◆ EXERCISE DESCRIPTION
Take the entries below and print only the lines from the one with "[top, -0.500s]" through the one with "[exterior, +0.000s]", exactly as they stand, both ends included.

◆ RECORDED INFORMATION
*****

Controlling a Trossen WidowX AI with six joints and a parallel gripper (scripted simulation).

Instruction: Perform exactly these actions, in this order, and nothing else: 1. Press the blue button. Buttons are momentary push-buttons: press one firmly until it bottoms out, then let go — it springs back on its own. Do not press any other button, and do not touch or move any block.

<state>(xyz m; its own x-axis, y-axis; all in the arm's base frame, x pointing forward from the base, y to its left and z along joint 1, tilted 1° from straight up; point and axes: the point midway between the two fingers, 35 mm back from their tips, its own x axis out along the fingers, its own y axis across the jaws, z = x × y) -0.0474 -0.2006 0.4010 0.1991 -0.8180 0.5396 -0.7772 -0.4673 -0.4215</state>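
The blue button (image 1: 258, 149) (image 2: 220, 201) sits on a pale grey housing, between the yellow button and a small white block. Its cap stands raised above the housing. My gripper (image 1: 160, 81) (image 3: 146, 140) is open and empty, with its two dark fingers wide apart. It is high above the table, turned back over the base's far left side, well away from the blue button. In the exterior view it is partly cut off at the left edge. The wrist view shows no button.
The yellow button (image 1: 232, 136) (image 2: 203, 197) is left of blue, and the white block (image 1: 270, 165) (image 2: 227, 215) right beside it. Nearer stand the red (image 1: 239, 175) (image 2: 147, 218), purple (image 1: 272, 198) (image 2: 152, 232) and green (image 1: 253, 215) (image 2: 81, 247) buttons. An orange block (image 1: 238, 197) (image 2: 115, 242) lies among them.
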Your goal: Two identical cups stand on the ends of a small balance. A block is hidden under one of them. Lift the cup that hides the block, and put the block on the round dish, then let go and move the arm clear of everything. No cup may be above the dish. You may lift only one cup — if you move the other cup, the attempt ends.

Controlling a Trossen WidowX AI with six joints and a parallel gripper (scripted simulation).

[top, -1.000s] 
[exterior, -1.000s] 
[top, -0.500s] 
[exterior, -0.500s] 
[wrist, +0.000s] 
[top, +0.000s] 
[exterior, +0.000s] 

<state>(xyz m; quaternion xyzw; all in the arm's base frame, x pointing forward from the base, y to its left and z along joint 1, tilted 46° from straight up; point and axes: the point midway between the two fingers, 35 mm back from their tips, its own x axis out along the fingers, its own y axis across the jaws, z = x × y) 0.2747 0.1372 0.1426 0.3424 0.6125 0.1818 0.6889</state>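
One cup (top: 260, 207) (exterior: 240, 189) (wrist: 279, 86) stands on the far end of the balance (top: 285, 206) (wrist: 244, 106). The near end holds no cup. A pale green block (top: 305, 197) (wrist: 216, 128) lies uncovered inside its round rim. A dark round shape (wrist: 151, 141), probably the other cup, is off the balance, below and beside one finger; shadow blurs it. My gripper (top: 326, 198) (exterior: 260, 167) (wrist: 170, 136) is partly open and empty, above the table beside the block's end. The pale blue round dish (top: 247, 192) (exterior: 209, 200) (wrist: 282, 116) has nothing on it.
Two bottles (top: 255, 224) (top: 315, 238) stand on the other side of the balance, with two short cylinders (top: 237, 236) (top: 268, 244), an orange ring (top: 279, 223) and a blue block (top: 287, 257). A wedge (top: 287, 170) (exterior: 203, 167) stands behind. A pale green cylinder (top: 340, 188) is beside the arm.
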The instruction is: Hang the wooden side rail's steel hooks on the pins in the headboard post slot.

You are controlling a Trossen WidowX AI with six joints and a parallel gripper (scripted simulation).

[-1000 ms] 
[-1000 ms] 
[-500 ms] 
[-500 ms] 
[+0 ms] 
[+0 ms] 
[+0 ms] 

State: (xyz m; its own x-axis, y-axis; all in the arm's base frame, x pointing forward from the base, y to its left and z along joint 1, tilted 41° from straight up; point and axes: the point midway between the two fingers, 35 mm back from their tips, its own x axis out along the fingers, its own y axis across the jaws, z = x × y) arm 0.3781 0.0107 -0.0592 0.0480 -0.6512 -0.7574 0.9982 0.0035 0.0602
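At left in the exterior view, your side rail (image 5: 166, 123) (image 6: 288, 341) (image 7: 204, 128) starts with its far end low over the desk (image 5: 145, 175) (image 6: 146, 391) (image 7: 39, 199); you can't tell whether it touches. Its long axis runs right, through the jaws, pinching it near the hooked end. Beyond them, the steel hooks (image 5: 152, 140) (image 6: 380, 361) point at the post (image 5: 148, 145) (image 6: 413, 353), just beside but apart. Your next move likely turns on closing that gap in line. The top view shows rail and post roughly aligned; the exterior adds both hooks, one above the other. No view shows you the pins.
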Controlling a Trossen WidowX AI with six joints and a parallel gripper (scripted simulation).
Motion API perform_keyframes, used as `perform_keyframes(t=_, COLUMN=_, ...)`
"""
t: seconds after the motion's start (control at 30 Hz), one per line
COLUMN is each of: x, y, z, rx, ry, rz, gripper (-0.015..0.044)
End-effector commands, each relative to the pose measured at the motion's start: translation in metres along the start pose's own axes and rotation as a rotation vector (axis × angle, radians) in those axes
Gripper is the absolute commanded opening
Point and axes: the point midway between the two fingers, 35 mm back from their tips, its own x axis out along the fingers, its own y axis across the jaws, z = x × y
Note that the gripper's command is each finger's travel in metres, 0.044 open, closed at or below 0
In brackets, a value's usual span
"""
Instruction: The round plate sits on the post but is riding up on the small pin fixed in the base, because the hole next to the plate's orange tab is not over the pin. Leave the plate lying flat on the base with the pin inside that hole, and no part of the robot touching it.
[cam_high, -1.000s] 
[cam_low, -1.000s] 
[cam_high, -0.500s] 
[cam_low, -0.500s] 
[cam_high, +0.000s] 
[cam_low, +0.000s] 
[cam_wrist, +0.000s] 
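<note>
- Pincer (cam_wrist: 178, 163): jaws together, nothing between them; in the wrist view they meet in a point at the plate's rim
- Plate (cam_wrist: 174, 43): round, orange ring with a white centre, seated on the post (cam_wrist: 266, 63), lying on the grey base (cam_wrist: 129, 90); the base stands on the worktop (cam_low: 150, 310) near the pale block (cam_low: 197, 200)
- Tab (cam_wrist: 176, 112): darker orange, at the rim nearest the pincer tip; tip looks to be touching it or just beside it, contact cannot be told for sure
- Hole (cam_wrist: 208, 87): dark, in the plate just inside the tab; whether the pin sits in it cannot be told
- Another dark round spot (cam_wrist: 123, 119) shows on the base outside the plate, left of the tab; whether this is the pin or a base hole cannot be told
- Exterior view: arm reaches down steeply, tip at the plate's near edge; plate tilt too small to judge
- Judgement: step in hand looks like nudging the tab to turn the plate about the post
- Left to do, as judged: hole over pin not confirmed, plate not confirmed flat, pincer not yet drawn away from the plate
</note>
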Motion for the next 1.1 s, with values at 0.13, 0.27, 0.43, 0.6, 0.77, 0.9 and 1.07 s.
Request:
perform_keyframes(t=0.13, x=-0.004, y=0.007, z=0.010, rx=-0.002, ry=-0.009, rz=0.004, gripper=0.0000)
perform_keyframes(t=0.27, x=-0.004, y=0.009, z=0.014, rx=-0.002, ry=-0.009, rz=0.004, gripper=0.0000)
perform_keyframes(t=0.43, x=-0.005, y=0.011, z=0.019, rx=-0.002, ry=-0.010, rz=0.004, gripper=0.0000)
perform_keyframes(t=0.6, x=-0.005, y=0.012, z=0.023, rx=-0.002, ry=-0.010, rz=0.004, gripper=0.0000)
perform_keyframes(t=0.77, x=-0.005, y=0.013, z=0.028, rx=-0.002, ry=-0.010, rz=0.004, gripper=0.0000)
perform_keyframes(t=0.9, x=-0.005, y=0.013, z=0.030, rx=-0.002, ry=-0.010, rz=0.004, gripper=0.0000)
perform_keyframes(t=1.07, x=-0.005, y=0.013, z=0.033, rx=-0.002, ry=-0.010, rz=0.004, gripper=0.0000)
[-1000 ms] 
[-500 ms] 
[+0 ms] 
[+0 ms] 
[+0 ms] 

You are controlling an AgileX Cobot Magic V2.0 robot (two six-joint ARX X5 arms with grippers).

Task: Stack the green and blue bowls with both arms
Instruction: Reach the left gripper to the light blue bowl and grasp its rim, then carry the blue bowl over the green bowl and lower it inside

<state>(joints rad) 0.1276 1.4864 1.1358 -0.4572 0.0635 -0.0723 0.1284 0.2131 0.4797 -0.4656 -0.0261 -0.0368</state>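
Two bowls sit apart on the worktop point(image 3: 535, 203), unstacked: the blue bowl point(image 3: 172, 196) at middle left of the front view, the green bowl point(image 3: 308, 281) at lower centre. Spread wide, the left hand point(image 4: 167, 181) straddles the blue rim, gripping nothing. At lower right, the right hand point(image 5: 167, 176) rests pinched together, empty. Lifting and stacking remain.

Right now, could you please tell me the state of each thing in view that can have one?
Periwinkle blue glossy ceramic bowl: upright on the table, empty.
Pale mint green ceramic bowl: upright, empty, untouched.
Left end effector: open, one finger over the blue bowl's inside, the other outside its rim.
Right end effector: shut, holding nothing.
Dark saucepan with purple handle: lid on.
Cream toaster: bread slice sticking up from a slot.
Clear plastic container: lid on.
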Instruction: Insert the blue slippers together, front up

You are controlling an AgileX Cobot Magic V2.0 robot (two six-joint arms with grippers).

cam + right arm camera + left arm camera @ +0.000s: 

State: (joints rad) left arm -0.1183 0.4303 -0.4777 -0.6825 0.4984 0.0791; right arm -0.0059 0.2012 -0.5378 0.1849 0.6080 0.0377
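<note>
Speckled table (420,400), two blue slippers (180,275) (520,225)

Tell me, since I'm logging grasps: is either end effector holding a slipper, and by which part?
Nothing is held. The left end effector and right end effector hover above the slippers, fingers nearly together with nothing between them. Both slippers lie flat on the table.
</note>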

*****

◆ RESULT OF THE TASK
[top, -0.500s] 
[exterior, -0.500s] 
[wrist, +0.000s] 
[top, +0.000s] 
[exterior, +0.000s] 

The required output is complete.